Unionswähler wollen ihn als Kanzler. Söder schläft bei offenem Fenster .

GEORG ANASTASIADIS

Es gibt einen Taktgeber in der Union, und dieser Taktgeber heißt nicht mehr Merkel, auch nicht Kramp-Karrenbauer oder Merz oder Laschet. Sondern Markus Söder. Mit seiner (richtigen) Forderung nach einer personellen Neuaufstellung der Bundesregierung hat der CSU-Chef am Wochenende ein mittleres Erdbeben ausgelöst, und sein zweiter Streich folgte sogleich: Laut einer neuen Umfrage möchte eine (knappe) Mehrheit der Unionswähler den sanft ergrünten Franken jetzt als Kanzlerkandidaten.

Söders immer unverhüllter zum Ausdruck gebrachter Machtanspruch will so gar nicht zu seinem stets beteuerten Desinteresse an der Kanzlerschaft passen. So ungewohnt bescheiden tritt der 53-Jährige auf, dass argwöhnische Naturen schon eine Strategie dahinter wittern: Je energischer Söder eigene Ambitionen dementiert, desto lauter könnte der Ruf werden, er müsse es machen, um die Unionsmandate in Berlin zu retten. Man muss ja nur für einen Moment die Augen schließen und sich AKK oder Laschet im großen TV-Duell mit Grünen-Chef Robert Habeck vorstellen. Kein Wunder, dass da schon jetzt manchem in der Union das Herz in die Hose rutscht.

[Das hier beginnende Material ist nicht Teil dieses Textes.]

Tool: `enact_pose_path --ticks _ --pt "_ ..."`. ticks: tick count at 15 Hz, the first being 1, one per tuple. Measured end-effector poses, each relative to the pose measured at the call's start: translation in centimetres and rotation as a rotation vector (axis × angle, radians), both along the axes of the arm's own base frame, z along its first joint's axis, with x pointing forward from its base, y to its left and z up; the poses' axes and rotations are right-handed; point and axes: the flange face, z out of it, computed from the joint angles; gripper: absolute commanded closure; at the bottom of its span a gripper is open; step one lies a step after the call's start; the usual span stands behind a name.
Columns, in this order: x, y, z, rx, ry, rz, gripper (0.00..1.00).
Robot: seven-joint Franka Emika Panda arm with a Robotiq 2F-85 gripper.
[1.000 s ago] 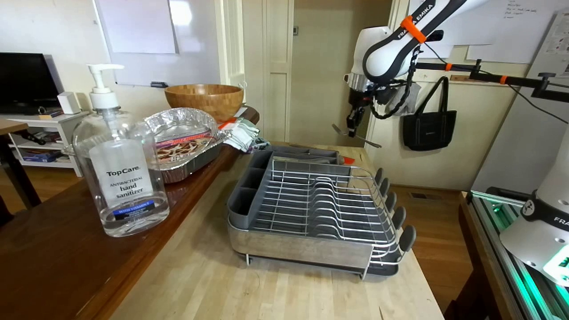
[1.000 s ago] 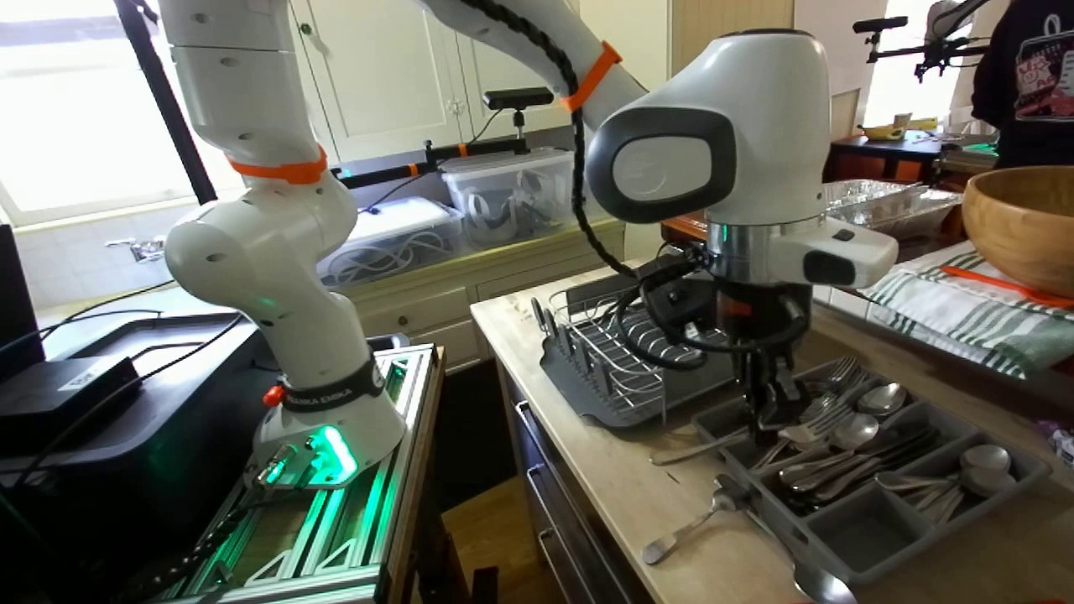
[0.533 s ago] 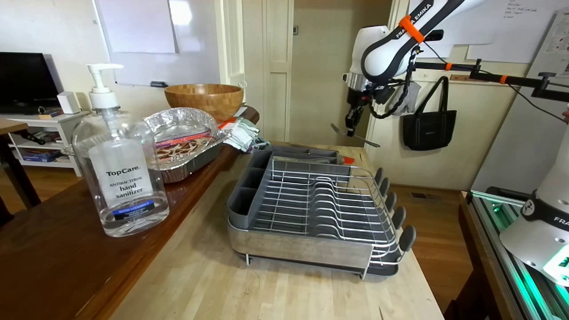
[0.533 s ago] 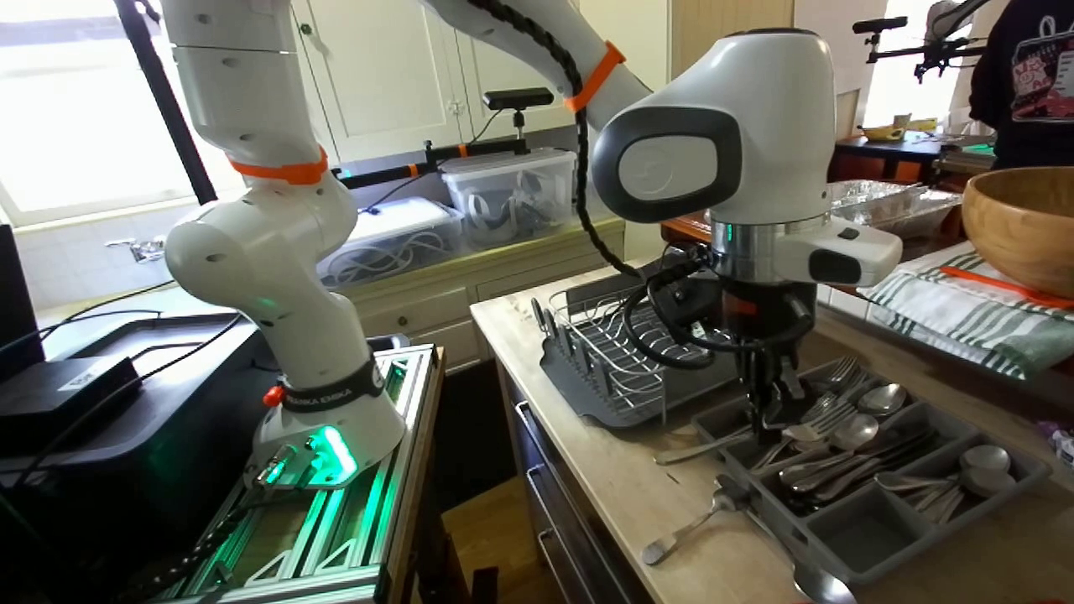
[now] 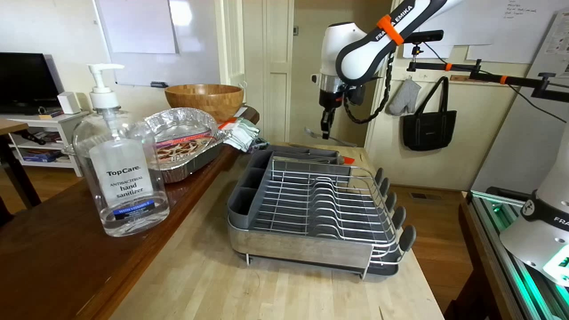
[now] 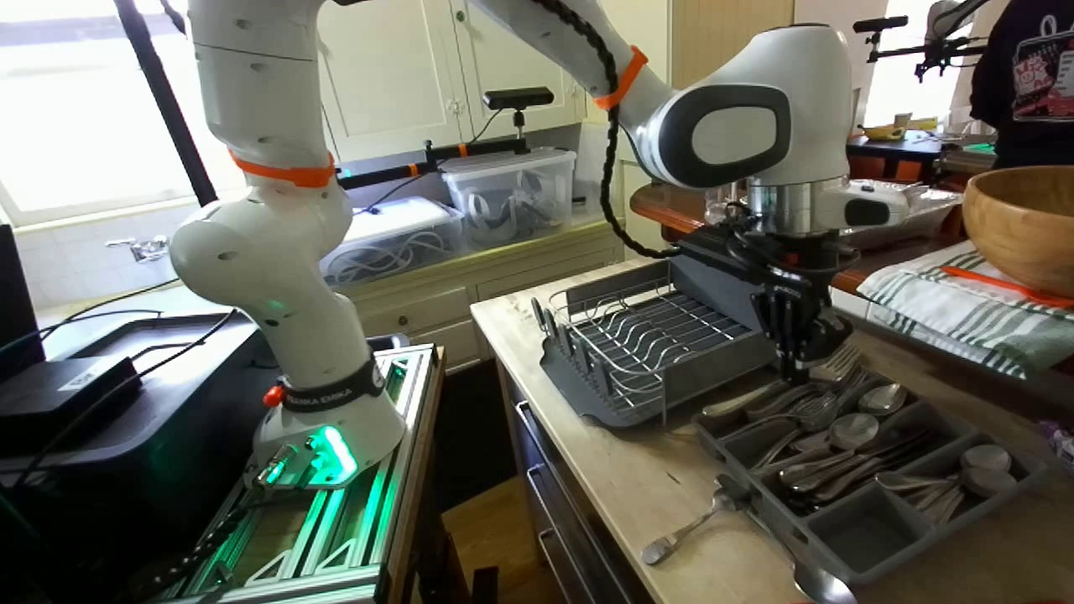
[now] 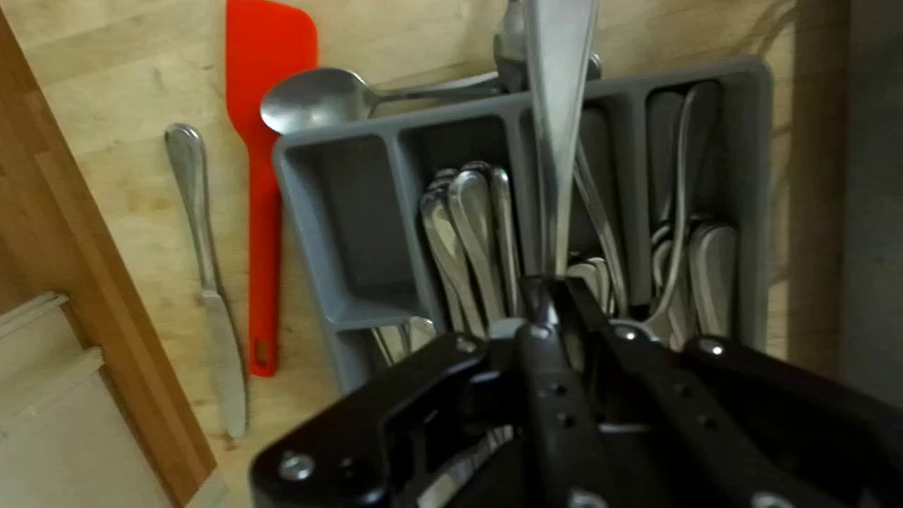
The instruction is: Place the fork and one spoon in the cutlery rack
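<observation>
Our gripper (image 7: 559, 286) has the fork (image 7: 559, 134), and the cutlery rack (image 5: 302, 249) is sitting mid-frame

Wrist view: we see the gripper at the bottom of the frame, jaws closed right up on the fork, with just the metal between them. The fork's handle points to the top edge, over the grey tray (image 7: 367, 219) holding cutlery (image 7: 474, 201) in the middle. A spoon (image 7: 317, 102) lies on the counter (image 7: 141, 77) at upper left, along the outside of the tray, its head overlapping a red spatula (image 7: 264, 204). A knife (image 7: 216, 307) is further left.

In an exterior view, we've got the cutlery rack filling the centre, wires and prongs in plain sight. The fork hangs slanted higher up, right of centre, tines toward the left. A sanitizer bottle (image 5: 120, 178) stands upright at left, foil pans (image 5: 178, 122) and a wooden bowl (image 5: 204, 101) are at upper left, and a black tote (image 5: 429, 129) hangs at upper right.

In an exterior view, we find the gripper right of centre, over the grey tray's upper-left side, the fork's tines aimed at the upper right. The cutlery rack is just beside the tray, around mid-frame. Our spoon shows at the bottom edge, handle running up along the tray wall. Another utensil (image 6: 669, 544) lies near it, handle toward lower left; its head is too dark for us to name. A striped towel (image 6: 948, 310) is at far right, near the wooden bowl.
</observation>
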Motion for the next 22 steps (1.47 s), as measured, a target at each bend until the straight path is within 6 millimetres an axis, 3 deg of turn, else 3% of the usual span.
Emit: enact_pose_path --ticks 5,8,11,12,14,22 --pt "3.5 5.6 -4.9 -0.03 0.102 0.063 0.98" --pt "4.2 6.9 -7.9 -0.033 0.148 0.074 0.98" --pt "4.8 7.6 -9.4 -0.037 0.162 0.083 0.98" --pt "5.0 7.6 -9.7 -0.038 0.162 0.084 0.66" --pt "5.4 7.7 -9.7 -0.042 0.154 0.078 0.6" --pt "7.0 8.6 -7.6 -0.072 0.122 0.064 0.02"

Trotzdem spricht die historische Erfahrung dafür, dass die CDU, wenn sie die Chance hat, das Kanzleramt zu halten, keinem CSU-Politiker den Vortritt lässt. Münchner Regenten werden lieber in schwierige oder für aussichtslos gehaltene Wahlschlachten geschickt, wie einst Strauß und Stoiber. Aber man weiß ja nie. Man tut Markus Söder wohl nicht grob Unrecht mit der Vermutung, dass er derzeit bei offenem Fenster schläft, um den Ruf nicht zu überhören.